━━ RECORDS TO USE

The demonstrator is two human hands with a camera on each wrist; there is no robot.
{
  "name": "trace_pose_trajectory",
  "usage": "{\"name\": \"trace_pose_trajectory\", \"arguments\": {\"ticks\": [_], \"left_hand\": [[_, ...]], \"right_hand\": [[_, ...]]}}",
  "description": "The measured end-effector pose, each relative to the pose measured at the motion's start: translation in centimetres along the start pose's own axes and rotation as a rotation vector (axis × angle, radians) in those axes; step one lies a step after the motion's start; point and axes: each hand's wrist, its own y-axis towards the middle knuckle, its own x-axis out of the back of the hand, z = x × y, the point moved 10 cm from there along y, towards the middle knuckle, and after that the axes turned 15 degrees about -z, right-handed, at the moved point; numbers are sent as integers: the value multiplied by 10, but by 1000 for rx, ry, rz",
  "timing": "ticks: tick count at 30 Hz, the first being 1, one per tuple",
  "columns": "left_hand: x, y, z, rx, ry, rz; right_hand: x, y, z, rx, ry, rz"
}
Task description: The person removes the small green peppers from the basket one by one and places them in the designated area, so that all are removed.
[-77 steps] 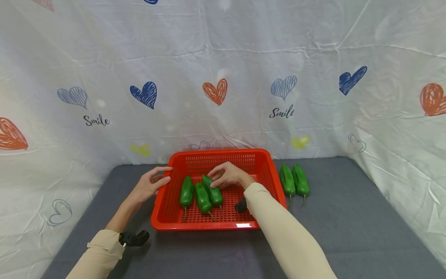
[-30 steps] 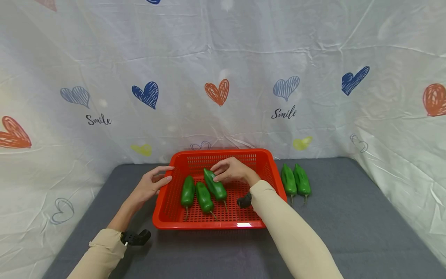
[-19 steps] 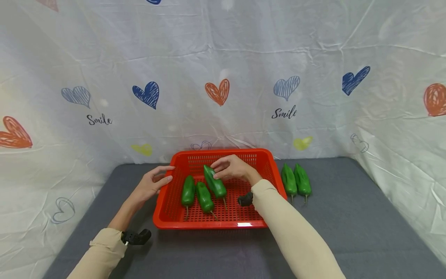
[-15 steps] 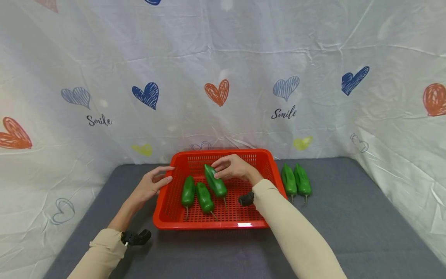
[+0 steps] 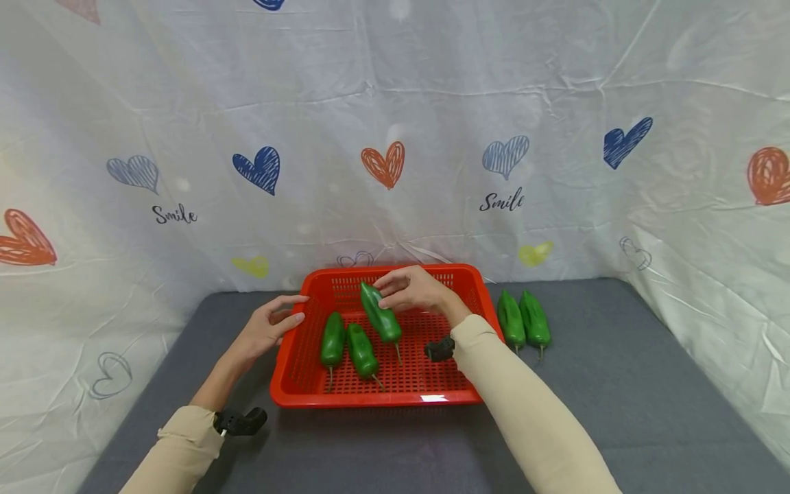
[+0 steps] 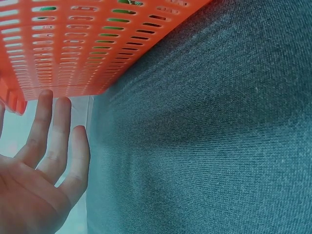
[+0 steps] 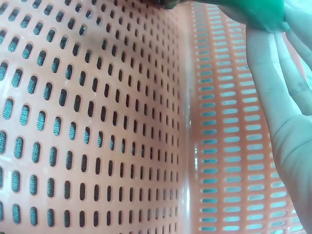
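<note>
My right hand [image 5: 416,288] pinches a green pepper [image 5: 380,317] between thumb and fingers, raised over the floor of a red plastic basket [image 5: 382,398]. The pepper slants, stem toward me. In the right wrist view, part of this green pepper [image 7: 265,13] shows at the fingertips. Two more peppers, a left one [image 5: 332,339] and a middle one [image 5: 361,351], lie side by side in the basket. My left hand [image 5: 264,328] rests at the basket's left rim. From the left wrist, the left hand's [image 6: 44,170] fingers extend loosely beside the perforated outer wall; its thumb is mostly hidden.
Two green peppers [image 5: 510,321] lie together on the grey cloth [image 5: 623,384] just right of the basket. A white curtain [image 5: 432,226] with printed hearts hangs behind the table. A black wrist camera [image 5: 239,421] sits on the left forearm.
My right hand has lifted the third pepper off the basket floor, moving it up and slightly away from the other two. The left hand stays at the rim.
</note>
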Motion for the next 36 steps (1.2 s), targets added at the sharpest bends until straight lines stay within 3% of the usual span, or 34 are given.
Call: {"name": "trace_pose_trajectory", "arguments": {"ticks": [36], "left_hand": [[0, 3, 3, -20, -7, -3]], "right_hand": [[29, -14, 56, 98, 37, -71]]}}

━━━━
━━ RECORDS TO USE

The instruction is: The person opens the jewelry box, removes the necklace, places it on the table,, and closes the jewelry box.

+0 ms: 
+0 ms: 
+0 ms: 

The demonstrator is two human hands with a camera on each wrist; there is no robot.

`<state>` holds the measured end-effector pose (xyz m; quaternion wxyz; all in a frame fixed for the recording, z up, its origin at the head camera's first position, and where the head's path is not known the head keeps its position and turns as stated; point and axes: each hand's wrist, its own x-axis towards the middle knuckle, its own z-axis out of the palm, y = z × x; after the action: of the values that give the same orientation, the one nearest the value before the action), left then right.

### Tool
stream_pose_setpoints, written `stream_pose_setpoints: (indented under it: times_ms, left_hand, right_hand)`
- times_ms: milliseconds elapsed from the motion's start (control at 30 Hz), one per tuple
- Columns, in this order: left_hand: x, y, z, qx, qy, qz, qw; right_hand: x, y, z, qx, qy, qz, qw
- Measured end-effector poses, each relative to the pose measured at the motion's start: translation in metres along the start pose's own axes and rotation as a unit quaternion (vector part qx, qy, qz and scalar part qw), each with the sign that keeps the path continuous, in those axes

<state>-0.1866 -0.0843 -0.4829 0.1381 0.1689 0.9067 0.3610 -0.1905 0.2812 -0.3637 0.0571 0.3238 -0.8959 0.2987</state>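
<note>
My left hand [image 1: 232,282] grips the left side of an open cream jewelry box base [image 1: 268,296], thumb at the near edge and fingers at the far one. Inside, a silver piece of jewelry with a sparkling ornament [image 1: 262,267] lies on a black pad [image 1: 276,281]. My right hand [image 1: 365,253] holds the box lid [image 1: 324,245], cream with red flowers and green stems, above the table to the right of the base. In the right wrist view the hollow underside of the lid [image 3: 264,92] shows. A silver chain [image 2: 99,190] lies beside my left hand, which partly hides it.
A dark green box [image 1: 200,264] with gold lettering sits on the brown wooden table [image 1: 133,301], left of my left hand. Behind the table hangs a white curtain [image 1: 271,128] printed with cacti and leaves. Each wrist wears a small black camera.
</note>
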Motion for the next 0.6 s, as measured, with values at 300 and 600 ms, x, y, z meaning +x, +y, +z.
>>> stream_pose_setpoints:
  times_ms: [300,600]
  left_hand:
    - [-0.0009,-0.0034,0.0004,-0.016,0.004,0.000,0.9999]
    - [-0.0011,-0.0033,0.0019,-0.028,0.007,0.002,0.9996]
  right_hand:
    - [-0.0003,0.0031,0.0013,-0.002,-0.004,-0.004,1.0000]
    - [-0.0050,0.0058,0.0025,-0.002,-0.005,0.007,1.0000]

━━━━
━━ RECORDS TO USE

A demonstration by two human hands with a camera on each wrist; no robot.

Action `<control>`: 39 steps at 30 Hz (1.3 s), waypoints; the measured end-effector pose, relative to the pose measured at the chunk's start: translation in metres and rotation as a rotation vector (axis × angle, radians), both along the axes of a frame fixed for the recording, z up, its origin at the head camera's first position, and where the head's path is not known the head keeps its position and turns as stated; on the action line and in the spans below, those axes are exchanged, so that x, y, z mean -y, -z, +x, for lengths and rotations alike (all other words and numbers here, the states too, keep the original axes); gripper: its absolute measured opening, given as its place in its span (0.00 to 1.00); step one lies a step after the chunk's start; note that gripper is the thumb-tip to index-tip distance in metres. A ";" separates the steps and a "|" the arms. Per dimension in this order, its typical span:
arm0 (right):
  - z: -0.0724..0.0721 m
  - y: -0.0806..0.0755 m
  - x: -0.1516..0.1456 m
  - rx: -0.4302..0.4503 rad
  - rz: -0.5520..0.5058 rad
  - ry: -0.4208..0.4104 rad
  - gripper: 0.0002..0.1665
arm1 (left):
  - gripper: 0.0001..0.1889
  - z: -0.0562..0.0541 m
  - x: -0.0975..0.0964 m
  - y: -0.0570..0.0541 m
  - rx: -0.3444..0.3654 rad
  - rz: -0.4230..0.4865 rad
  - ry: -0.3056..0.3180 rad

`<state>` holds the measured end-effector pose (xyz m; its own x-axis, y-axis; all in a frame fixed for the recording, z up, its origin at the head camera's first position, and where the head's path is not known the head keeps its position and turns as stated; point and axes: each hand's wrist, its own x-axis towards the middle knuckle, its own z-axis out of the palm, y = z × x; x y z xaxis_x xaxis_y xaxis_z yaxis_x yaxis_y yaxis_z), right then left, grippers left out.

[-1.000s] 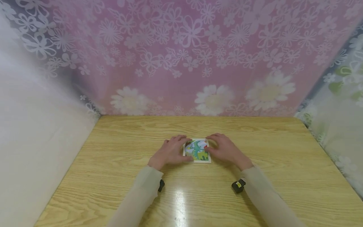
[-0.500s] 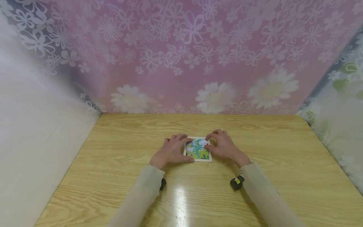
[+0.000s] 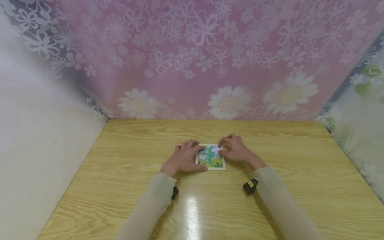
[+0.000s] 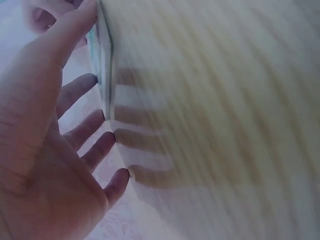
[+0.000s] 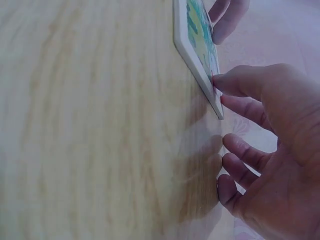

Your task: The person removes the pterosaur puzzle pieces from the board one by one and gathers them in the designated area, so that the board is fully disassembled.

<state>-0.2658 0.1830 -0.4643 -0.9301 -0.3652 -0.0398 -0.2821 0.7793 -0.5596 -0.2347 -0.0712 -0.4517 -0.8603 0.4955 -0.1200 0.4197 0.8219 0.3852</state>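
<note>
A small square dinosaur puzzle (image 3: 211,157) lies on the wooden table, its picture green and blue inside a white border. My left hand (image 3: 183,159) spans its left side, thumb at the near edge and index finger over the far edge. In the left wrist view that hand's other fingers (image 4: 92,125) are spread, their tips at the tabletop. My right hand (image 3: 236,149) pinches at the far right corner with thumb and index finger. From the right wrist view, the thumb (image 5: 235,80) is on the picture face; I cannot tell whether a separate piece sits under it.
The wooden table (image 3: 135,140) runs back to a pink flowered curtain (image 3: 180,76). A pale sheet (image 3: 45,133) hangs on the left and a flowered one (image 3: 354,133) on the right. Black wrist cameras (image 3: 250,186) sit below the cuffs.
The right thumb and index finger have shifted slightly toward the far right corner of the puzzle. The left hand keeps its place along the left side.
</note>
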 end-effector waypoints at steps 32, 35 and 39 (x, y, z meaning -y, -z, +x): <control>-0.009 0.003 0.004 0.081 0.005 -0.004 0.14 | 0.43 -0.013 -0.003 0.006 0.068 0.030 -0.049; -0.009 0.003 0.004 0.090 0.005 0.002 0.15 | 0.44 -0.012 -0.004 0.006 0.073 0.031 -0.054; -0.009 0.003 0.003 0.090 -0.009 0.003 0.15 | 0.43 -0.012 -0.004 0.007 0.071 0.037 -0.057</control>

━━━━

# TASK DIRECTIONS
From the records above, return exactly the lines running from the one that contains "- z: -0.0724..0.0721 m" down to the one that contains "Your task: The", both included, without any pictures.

# ANSWER TO THE PROBLEM
  - z: -0.0724..0.0721 m
  - y: -0.0806..0.0755 m
  - x: -0.1516..0.1456 m
  - rx: -0.4302..0.4503 rad
  - rz: -0.5520..0.5058 rad
  - ry: -0.4208..0.4104 rad
  - gripper: 0.0002..0.1665
arm1 (left):
  - gripper: 0.0001..0.1889
  - z: -0.0562..0.0541 m
  - x: -0.0975..0.0964 m
  - y: -0.0570..0.0541 m
  - rx: -0.3444..0.3654 rad
  - rz: -0.4230..0.4865 rad
  - ry: -0.3056..0.3180 rad

`<state>` holds the measured end-effector pose (xyz m; its own x-axis, y-axis; all in a frame fixed for the recording, z up, its origin at the head camera's first position, and where the head's path is not known the head keeps its position and turns as stated; point and axes: each hand's wrist, its own x-axis towards the middle knuckle, its own z-axis out of the palm, y = z × x; x y z xaxis_x xaxis_y xaxis_z yaxis_x yaxis_y yaxis_z), right then left, grippers left out.

[-1.000s] 
[-0.500s] 
[+0.000s] 
[+0.000s] 
[+0.000s] 

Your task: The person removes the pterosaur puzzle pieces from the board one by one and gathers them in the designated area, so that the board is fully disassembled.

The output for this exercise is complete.